• **Task directions**
The material below holds a span beginning at the line with "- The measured" and ending at the line with "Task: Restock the". Quote that span exactly, both ends included, and only that span.

*** Begin section ***

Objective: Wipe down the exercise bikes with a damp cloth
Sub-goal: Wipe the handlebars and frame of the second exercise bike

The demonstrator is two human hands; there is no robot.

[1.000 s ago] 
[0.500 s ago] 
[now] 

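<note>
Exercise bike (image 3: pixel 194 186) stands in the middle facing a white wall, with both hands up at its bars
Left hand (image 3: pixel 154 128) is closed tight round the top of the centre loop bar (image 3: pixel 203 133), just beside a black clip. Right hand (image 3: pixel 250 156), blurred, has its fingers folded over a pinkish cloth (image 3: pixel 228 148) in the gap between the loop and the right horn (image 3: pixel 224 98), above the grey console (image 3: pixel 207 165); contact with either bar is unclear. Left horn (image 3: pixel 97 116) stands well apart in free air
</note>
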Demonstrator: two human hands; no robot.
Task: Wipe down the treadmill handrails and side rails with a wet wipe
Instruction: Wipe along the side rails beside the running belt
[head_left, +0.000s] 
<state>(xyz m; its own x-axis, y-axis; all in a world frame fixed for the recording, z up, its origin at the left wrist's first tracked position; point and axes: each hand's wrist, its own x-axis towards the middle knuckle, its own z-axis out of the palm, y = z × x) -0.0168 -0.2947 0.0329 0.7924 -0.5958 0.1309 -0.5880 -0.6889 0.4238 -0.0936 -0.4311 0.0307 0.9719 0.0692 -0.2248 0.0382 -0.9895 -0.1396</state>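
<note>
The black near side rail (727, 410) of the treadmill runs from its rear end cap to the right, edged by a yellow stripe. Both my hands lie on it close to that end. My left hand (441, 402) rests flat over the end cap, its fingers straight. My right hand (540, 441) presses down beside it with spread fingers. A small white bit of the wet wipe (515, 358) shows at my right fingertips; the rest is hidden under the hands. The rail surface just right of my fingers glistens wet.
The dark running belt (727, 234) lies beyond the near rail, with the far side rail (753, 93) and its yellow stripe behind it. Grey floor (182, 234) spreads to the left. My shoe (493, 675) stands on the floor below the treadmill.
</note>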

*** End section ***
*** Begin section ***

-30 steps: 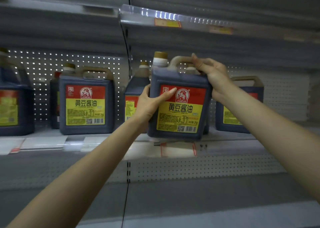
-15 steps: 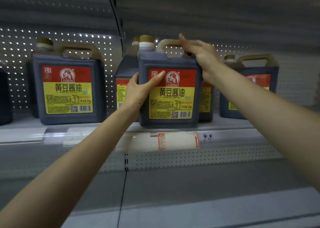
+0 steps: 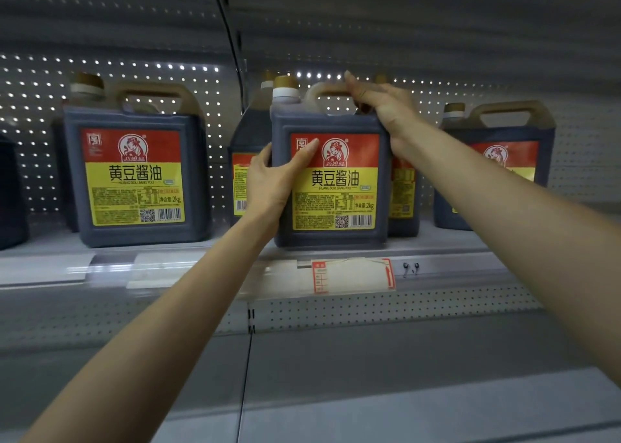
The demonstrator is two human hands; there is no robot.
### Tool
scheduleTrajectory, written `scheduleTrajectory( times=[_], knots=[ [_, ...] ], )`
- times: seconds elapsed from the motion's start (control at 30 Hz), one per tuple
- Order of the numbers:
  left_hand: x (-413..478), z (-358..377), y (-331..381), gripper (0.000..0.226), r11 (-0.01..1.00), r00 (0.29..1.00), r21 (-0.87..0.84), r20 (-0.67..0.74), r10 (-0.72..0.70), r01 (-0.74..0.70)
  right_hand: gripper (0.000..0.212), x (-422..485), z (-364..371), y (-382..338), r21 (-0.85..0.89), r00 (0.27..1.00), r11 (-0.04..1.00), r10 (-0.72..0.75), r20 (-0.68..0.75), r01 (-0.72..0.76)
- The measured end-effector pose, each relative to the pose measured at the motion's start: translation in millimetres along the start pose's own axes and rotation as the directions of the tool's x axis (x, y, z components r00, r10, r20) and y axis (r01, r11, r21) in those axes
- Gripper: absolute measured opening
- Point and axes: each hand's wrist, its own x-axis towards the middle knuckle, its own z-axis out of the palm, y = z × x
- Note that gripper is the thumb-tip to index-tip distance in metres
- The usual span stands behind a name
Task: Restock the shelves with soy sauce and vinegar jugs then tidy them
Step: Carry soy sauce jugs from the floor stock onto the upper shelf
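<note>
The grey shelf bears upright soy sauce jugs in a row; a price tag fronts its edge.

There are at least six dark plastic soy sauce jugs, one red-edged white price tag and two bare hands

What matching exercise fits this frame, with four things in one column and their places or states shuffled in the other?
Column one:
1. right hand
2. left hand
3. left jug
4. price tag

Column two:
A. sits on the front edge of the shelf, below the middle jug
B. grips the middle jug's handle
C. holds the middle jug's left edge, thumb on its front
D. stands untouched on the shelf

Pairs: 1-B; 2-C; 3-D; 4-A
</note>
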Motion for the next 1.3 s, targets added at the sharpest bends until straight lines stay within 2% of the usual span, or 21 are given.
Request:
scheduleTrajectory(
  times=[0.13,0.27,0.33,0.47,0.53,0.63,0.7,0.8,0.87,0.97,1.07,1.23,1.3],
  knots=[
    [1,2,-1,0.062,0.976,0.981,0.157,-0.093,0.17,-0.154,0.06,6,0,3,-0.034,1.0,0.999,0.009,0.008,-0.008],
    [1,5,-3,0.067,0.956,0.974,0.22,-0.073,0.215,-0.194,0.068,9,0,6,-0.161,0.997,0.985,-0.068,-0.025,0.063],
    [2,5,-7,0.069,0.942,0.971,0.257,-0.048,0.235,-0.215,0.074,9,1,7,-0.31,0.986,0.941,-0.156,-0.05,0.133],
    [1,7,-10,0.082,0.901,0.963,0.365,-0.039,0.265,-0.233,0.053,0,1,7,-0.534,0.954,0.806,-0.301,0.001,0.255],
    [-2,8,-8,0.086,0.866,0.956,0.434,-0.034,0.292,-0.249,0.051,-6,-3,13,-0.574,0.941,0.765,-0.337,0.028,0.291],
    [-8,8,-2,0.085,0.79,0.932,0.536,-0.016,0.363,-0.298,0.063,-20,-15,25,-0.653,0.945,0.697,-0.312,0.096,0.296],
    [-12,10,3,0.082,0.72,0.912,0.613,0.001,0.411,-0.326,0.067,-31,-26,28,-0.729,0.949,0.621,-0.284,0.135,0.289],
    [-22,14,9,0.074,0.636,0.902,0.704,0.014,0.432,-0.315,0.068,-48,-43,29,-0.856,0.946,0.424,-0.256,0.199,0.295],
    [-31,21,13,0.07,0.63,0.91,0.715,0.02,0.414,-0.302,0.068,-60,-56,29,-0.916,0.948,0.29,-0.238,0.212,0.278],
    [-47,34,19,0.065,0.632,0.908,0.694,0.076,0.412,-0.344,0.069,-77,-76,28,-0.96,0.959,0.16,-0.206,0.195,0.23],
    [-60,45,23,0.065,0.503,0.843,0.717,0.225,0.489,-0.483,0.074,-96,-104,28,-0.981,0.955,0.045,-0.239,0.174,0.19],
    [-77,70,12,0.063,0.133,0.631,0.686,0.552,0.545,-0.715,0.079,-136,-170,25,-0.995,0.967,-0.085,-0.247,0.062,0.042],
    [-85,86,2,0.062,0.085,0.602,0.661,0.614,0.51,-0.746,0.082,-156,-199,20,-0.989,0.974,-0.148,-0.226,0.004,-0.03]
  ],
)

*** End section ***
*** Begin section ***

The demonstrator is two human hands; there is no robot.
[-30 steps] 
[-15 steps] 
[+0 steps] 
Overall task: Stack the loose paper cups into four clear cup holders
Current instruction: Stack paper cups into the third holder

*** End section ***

• **Answer to this problem**
- The measured end-effector pose, each relative to the pose measured at the motion's start: translation in millimetres along the start pose's own axes and rotation as the directions of the tool's x axis (x, y, z components r00, r10, r20) and y axis (r01, r11, r21) in those axes
- Gripper: absolute measured opening
- Point and axes: each hand's wrist, its own x-axis towards the middle knuckle, its own z-axis out of the palm, y = z × x
- Note that gripper is the thumb-tip to index-tip distance in metres
- The usual span stands behind a name
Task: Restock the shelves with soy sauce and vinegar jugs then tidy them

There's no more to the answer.